A autofagia destrói o Estado
PUBLICAÇÃO
segunda-feira, 29 de setembro de 1997
Faruk El-Khatib 
A piada é antiga, quase perdeu a graça, mas resume bem, de maneira sarcástica, o que se passa por muitas das cabeças aqui do Estado. Diz o seguinte. Um empresário americano veio ao Brasil para tentar vender seus produtos. Bateu à porta de um paulista, cliente em potencial. Depois de muito explicar os atrativos do que tinha para vender, ouviu a pergunta:
- O que eu vou ganhar com isso?
No Rio de Janeiro, o carioca ouviu a ladainha do vendedor e tascou:
- O que nós vamos ganhar com isso?
Por último, chegou em Curitiba e marcou hora com um grande empresário local.

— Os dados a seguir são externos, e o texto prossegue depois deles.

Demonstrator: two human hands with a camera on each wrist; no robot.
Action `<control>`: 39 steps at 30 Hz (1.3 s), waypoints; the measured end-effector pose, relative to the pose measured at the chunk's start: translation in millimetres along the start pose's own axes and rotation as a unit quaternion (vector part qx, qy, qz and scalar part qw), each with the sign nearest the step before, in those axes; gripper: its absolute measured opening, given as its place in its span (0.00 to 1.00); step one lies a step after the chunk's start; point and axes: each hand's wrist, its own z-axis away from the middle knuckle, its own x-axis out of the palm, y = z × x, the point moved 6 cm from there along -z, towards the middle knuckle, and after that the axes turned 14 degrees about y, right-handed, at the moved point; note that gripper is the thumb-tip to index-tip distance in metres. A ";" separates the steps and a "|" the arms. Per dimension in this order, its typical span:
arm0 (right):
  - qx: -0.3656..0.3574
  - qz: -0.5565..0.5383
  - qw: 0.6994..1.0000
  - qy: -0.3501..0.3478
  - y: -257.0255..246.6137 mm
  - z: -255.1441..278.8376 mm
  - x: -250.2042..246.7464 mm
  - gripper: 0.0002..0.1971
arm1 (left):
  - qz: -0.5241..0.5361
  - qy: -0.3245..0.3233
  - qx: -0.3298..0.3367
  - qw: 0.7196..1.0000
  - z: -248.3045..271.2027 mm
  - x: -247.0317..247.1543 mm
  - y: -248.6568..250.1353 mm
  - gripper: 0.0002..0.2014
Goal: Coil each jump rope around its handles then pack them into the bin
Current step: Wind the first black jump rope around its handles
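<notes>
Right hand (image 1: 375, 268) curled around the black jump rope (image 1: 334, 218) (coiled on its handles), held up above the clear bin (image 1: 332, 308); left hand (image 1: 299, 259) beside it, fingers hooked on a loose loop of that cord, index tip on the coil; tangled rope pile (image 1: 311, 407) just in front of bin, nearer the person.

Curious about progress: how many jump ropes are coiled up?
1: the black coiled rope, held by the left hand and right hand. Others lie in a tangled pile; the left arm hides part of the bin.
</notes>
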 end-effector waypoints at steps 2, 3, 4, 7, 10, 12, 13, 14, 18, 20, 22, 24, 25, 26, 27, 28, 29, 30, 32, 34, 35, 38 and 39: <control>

Conversa vai, conversa vem e, no final, a pergunta do curitibano::
- O que você vai ganhar com isso?
É isso mesmo, tem muita gente por aqui mais preocupada com os outros, em criar defesas contra o sucesso do vizinho, do que em tentar promover seu próprio desenvolvimento, que vai gerar o crescimento coletivo da cidade e do Estado. É aquela história do santo de casa, que por aqui nunca faz milagre. Qualquer um que ouse colocar a cabeça para fora, acima da massa, é automaticamente destruído. Todos se preocupam com os outros. Como é impossível ser melhor que o outro, a prática comum é nivelar por baixo e por aí vai. É uma autofagia absurda e selvagem, que prejudica a todos.

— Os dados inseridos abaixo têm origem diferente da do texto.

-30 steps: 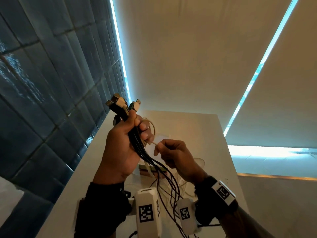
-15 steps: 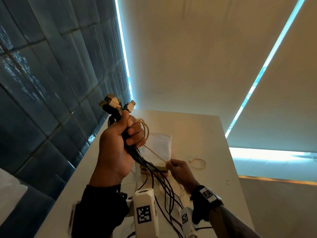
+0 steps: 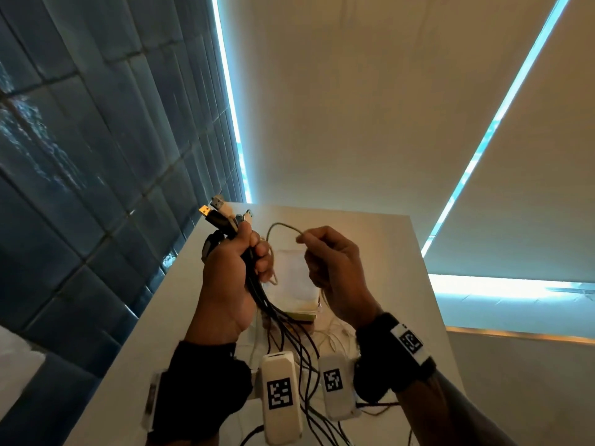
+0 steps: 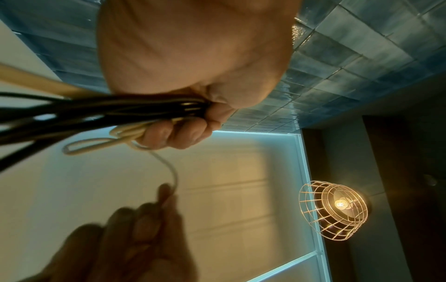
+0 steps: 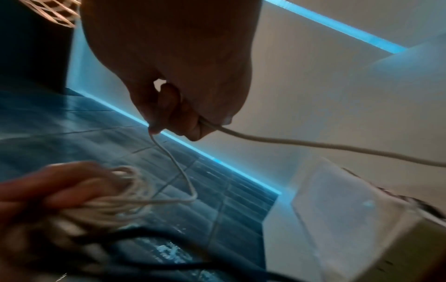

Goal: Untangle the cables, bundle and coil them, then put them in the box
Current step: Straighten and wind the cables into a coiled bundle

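Note:
My left hand point(image 3: 233, 268) is raised over the white table point(image 3: 386, 252) and grips a bundle of black cables point(image 3: 257, 294) point(image 4: 96, 110), their USB plugs point(image 3: 219, 214) sticking up past the thumb. Several loops of a thin white cable point(image 4: 125, 133) point(image 5: 125, 190) are clamped under the same fingers. My right hand point(image 3: 331, 265) point(image 5: 178, 106) pinches that white cable point(image 3: 283, 225) between thumb and forefinger; it arches from there to the left hand. The black cables hang down toward the table. A pale box point(image 3: 297, 284) point(image 5: 350, 219) lies on the table behind the hands.
Blue tiled wall point(image 3: 96, 156) runs along the table's left side. White window blinds point(image 3: 338, 107) stand behind the table. Loose white cable point(image 3: 335, 336) lies on the table below the hands. A wire-cage lamp point(image 4: 334, 209) hangs overhead.
My right hand rose from low near the table up level with the left hand, bringing the white cable up into an arch. The left hand kept its grip on the bundle.

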`<state>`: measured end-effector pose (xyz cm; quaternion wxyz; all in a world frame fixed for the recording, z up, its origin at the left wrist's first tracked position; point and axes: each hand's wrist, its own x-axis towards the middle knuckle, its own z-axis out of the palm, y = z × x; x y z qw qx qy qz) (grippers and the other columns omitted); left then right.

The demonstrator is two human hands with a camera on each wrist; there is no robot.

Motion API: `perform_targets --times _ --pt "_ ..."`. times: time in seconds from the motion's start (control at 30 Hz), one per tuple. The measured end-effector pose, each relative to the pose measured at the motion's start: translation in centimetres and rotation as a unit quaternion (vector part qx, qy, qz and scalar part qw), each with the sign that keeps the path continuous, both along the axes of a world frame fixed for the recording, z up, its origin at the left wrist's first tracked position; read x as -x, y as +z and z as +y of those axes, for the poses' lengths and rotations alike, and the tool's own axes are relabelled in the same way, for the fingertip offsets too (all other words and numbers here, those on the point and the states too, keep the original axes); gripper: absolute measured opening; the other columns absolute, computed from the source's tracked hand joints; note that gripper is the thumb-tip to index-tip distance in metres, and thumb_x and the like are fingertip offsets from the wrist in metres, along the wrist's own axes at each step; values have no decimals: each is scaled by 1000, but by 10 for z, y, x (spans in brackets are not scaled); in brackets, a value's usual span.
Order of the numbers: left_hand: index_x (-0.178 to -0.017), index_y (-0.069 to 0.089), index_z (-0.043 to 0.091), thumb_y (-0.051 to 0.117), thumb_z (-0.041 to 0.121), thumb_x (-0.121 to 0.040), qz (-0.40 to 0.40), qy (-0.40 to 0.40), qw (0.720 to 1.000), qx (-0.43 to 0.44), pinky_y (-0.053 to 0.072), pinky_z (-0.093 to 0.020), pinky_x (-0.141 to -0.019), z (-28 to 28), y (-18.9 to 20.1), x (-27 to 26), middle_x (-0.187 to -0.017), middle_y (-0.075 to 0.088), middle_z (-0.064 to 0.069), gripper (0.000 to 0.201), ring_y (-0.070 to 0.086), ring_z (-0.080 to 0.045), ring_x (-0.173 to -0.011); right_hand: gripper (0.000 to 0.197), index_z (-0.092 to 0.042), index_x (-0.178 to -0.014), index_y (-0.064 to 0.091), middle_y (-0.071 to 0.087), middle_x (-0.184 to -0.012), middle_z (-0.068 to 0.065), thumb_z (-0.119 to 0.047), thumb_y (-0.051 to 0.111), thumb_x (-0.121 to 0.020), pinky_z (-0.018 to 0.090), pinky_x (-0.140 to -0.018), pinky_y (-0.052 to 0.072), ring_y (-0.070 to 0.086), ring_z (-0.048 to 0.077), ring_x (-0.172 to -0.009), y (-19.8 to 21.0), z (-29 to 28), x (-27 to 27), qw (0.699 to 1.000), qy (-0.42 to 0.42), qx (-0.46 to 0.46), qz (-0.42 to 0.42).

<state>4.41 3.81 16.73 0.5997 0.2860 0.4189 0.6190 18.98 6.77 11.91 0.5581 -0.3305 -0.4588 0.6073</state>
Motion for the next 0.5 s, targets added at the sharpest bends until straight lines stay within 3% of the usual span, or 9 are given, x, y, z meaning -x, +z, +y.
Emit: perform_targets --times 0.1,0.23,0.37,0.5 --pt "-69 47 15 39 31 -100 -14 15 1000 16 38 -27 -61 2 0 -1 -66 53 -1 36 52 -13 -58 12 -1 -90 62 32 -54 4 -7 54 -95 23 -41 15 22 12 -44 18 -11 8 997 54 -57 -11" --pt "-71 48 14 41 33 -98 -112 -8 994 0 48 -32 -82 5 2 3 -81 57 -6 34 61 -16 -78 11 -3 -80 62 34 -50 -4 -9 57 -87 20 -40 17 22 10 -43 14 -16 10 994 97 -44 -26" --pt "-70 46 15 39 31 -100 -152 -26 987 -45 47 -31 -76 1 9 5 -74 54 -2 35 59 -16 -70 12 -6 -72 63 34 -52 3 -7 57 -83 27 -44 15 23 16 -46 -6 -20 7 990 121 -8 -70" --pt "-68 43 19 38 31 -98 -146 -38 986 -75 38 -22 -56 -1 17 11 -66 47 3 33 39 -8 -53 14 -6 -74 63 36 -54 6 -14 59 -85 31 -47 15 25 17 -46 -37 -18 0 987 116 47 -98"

Por que isso acontece? Há uma história a contar, que pode nos ajudar a encontrar a resposta. A Grafipar, fundada por meu pai - Said Mohamad, grande figura -, chegou aos anos 70 como uma das maiores editorias do país. Num grande esforço editorial, lançou a História do Paraná, quatro volumes de texto e pesquisa de 13 autores paranaenses, um trabalho até hoje único no Estado. Um sucesso? Em termos. Em Curitiba e região, como Ponta Grossa e Paranaguá, onde se deu o nascimento do Paraná, as vendas foram muito boas. Mas no Norte e no Sudoeste foram ridículas. Por que? Nas escolas do Norte, povoado por imigrantes paulistas, as professoras sentiam-se mais à vontade com livros sobre a história de São Paulo. No Sudoeste, região de gaúchos, só se falava - e se fala até hoje - em Rio Grande do Sul. É por razões como essa que o Estado se enfraquece politicamente, tem pouca representatividade. Cada região está voltada para um lado.

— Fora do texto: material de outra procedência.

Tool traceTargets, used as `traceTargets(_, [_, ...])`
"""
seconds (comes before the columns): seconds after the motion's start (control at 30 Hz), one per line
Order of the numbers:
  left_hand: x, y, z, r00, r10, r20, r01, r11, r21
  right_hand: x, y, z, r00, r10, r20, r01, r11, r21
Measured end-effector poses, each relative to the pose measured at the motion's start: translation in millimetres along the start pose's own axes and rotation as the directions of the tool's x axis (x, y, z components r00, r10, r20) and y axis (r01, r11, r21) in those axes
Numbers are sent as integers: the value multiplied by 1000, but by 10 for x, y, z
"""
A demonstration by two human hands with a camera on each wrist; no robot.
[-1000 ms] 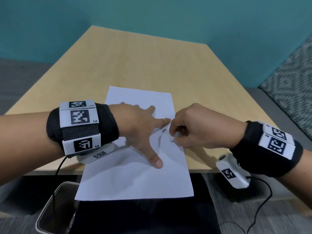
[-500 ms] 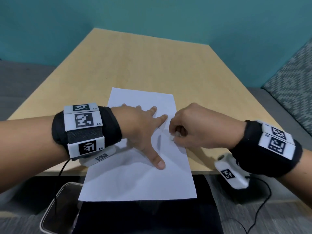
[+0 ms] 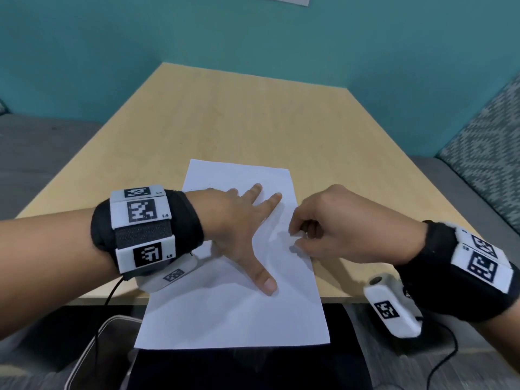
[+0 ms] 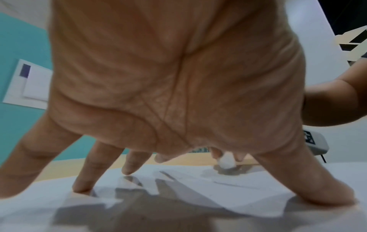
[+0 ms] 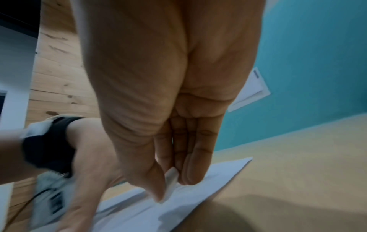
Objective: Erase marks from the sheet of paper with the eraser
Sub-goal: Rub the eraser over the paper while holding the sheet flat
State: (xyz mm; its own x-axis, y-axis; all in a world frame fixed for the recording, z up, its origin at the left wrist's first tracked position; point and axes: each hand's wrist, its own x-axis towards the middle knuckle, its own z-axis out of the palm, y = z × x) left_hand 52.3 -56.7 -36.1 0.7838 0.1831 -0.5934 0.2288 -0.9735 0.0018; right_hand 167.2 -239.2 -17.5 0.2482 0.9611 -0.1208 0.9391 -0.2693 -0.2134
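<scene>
Tan table (image 3: 253, 114), teal walls: paper (image 3: 233, 319) pinned flat by splayed left hand (image 3: 236, 229) against shifting, right hand (image 3: 337, 223) pinching white eraser (image 5: 170, 180) onto its right edge.

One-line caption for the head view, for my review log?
Left hand spread flat pins the sheet of paper while right hand pinches the eraser on it.

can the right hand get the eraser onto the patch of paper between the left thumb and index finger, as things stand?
Probably yes. The right hand pinches the eraser down on the sheet of paper, beside the bare wedge between the spread fingers of the left hand. Nothing lies in between.
</scene>
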Motion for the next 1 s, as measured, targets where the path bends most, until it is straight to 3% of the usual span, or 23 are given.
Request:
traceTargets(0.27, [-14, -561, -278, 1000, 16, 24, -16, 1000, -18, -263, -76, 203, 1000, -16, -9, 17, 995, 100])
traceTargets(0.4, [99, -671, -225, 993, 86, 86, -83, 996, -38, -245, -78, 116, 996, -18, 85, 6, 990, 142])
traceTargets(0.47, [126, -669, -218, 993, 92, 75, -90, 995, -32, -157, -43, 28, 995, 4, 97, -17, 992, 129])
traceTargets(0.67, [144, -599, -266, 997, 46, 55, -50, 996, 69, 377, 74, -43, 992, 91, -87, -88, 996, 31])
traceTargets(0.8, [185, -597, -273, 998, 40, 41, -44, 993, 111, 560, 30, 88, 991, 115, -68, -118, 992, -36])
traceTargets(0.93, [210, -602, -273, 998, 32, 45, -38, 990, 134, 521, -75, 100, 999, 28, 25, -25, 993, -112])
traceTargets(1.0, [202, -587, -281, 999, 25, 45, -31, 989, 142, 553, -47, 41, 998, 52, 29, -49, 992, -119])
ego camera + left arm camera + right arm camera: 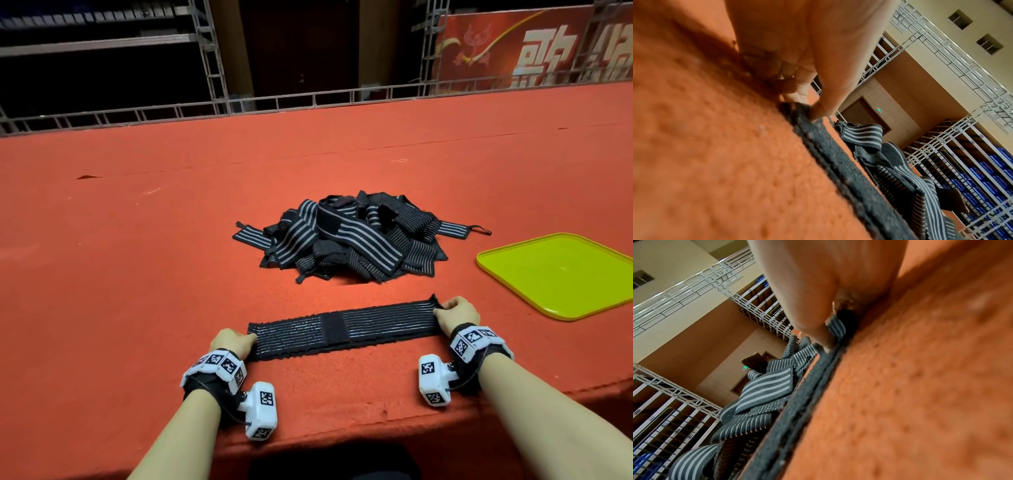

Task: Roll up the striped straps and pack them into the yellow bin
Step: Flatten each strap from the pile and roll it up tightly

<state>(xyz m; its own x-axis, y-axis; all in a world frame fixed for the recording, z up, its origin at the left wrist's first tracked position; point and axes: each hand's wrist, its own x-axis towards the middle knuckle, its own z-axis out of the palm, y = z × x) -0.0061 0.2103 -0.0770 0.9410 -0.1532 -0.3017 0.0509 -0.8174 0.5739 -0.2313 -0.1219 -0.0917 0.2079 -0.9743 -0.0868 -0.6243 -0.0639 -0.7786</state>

Não há uma identidade única estadual. Ninguém quer correr riscos, é cada um por si. Está aí o grande desafio para quem pretende acabar com a autofagia na terra das araucárias: integrar. Mudar a cabeça dos que estão aí, transformar o que já está arraigado por anos e anos de comodismo, preconceito e inveja é quase impossível. O melhor é começar pelos mais jovens, a criançada. Começar nas escolas, por que não? Fica aqui a sugestão para a criação de um movimento a favor do paranismo e contra a autofagia que assola o Estado. Pode ser o primeiro passo, mas para isso é preciso querer.